WHAT YOU HAVE TO DO:
Lines from the listing that hold the string "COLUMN" are what you should return.

##### INPUT MATERIAL #####

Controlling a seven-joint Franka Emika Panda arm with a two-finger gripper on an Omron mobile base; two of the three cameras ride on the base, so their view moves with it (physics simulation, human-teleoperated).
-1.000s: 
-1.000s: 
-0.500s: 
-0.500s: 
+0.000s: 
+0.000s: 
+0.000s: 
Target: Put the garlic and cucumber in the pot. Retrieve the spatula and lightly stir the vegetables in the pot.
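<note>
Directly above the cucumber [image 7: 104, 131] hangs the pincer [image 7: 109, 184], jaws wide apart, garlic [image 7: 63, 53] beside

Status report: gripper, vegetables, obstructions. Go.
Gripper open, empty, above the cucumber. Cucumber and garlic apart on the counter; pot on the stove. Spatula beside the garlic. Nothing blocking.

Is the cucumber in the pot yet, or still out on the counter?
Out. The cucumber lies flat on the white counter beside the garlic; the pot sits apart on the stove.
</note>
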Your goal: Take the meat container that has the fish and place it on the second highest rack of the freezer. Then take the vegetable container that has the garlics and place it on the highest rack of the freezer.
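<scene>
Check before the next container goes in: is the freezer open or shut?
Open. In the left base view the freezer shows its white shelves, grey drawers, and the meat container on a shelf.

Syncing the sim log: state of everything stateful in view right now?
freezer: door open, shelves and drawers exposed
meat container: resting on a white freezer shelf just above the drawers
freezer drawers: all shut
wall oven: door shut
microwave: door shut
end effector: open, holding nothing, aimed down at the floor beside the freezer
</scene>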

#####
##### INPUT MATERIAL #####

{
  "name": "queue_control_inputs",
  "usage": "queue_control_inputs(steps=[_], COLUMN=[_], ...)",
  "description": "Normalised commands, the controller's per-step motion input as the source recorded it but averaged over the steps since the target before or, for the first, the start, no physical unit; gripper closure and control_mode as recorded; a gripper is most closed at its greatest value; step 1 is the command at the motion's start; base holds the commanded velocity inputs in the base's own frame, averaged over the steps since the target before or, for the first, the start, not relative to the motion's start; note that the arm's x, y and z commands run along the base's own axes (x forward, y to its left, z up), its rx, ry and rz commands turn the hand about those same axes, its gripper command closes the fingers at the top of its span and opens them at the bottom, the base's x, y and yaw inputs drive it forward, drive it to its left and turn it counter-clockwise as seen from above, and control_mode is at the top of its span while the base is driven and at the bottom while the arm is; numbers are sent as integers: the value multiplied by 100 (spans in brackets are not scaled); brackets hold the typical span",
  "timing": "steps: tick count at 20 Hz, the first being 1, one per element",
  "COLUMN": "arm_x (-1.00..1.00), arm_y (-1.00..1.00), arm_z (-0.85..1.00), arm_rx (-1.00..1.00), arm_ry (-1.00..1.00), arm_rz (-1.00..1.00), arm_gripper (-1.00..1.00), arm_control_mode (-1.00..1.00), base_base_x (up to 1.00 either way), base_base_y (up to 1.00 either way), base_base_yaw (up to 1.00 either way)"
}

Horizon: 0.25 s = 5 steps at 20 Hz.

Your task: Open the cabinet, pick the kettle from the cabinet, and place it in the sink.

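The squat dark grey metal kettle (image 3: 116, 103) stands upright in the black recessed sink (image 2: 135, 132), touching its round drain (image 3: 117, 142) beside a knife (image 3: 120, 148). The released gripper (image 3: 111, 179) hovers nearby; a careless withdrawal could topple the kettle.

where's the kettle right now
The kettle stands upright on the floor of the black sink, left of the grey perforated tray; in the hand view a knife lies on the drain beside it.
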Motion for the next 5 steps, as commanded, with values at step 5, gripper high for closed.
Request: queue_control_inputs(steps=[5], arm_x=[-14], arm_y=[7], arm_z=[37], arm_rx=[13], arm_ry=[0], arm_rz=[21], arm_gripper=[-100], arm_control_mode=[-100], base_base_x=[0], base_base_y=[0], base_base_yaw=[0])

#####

ANSWER SPACE:
  "usage": "queue_control_inputs(steps=[_], COLUMN=[_], ...)",
  "COLUMN": "arm_x (-1.00..1.00), arm_y (-1.00..1.00), arm_z (-0.85..1.00), arm_rx (-1.00..1.00), arm_ry (-1.00..1.00), arm_rz (-1.00..1.00), arm_gripper (-1.00..1.00), arm_control_mode (-1.00..1.00), base_base_x (up to 1.00 either way), base_base_y (up to 1.00 either way), base_base_yaw (up to 1.00 either way)"

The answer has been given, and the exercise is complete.